■ **RAW DATA**
---------------

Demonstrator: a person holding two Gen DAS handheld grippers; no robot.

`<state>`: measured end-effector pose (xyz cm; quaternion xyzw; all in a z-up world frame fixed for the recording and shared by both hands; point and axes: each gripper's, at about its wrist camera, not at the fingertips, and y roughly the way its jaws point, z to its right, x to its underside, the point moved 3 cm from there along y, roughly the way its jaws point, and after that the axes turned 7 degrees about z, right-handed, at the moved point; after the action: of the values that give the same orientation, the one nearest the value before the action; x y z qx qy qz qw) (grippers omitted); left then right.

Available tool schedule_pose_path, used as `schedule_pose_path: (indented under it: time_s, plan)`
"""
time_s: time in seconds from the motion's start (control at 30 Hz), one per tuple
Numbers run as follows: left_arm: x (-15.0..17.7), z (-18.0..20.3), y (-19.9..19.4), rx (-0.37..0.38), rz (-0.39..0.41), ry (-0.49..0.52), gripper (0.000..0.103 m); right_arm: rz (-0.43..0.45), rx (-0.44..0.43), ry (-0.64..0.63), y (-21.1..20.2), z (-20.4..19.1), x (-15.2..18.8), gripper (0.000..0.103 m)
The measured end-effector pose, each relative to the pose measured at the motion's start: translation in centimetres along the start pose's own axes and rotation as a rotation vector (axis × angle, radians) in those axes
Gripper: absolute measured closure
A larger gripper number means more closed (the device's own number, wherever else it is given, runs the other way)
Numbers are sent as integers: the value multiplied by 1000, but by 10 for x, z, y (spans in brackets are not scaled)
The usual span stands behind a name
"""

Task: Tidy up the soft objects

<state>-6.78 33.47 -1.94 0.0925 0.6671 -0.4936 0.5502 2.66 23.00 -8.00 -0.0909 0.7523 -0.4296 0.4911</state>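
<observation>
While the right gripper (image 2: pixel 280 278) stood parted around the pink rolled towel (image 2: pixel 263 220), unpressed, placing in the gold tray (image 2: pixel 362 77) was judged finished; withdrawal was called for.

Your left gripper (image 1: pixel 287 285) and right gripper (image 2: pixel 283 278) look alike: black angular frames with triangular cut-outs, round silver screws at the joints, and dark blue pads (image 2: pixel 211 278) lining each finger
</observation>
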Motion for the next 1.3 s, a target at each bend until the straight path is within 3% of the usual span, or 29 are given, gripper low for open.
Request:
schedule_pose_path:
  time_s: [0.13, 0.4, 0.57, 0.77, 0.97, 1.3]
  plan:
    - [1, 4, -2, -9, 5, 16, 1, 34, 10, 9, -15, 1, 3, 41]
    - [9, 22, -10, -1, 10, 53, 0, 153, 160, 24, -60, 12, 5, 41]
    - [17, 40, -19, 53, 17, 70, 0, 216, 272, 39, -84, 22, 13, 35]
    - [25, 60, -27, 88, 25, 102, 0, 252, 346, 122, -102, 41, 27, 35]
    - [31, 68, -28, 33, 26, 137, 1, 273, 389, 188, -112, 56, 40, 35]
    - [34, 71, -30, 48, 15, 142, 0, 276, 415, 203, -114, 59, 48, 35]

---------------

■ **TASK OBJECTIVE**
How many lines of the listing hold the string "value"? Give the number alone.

■ **FINAL ANSWER**
2